Required action. Repeat the data in full. Every line must match.
-- Opening Marker --
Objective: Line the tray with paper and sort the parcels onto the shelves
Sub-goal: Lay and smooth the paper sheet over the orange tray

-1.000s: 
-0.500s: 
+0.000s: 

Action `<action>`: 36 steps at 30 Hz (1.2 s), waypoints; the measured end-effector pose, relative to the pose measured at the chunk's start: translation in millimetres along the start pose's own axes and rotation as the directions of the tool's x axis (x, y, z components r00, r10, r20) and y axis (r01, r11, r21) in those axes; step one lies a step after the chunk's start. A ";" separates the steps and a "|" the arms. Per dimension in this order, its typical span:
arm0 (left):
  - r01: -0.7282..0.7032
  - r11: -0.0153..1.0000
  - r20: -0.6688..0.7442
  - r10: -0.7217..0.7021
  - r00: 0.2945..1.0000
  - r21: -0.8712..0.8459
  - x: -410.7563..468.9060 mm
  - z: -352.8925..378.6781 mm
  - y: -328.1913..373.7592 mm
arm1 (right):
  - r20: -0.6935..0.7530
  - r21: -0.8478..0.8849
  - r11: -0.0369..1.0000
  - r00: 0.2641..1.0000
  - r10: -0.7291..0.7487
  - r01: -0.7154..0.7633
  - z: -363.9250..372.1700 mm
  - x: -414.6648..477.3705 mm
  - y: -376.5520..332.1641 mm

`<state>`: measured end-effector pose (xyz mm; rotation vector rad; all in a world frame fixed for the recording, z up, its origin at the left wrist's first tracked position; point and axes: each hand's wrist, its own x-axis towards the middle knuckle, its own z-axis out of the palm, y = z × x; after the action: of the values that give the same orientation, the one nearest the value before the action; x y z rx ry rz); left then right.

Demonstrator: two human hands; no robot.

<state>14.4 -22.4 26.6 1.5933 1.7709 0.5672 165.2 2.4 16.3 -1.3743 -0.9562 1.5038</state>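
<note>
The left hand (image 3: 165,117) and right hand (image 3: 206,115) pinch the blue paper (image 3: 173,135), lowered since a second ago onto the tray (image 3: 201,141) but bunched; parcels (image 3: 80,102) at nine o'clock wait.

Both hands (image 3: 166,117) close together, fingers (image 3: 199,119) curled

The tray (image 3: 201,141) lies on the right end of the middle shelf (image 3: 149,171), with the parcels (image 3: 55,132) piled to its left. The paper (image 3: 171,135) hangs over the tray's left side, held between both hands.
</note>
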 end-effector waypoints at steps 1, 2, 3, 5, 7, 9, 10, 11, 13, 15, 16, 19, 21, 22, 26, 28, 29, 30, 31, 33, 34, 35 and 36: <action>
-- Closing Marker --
Answer to this task.
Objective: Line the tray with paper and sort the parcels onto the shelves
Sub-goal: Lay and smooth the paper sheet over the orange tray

-1.000s: 
-0.500s: 
+0.000s: 

Action `<action>`: 36 steps at 30 Hz (1.2 s), waypoints; the measured end-effector pose, relative to the pose measured at the chunk's start: translation in millimetres along the start pose's own axes and rotation as the directions of the tool's x axis (x, y, z components r00, r10, r20) and y axis (r01, r11, r21) in those axes; step one lies a step after the chunk's start. A ";" separates the steps and a "|" the arms. Per dimension in this order, its typical span:
arm0 (left):
  - r01: -0.7282..0.7032
  - r11: -0.0153..1.0000
  - r20: -0.6688..0.7442
  - r10: -0.7217..0.7021
  - r00: 0.2945..1.0000
  - r21: -0.8712..0.8459
  - x: -410.7563..468.9060 mm
  - z: -352.8925..378.6781 mm
  - y: -328.1913..373.7592 mm
arm1 (right):
  - r20: -0.6935..0.7530
  - r21: -0.8478..0.8849
  - r11: -0.0369..1.0000
  - r00: 0.2641..1.0000
  - r10: -0.7291..0.7487
  - r01: -0.7154..0.7633
  - z: -363.9250..372.1700 mm
  - x: -414.6648..477.3705 mm
  - y: -376.5520..332.1641 mm

`<state>`: measured end-effector pose (xyz mm; rotation vector rad; all in a world frame fixed for the recording, z up, its origin at the left wrist's first tracked position; point and axes: each hand's wrist, its own x-axis towards the middle knuckle, its own z-axis out of the palm, y = z × x; after the action: of the values that give the same orientation, the one nearest the value before the action; x y z rx ry rz); left then right.

Demonstrator: two human hands; no robot.

<state>14.4 -22.4 26.6 1.5933 1.7709 0.5672 165.2 2.4 16.3 -1.3743 -0.9562 1.5038</state>
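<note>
The left hand (image 3: 165,117) and right hand (image 3: 206,115) pinch the blue paper (image 3: 173,135), lowered since a second ago onto the tray (image 3: 201,141) but bunched; parcels (image 3: 80,102) at nine o'clock wait.

Both hands (image 3: 166,117) close together, fingers (image 3: 199,119) curled

The tray (image 3: 201,141) lies on the right end of the middle shelf (image 3: 149,171), with the parcels (image 3: 55,132) piled to its left. The paper (image 3: 171,135) hangs over the tray's left side, held between both hands.
</note>
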 end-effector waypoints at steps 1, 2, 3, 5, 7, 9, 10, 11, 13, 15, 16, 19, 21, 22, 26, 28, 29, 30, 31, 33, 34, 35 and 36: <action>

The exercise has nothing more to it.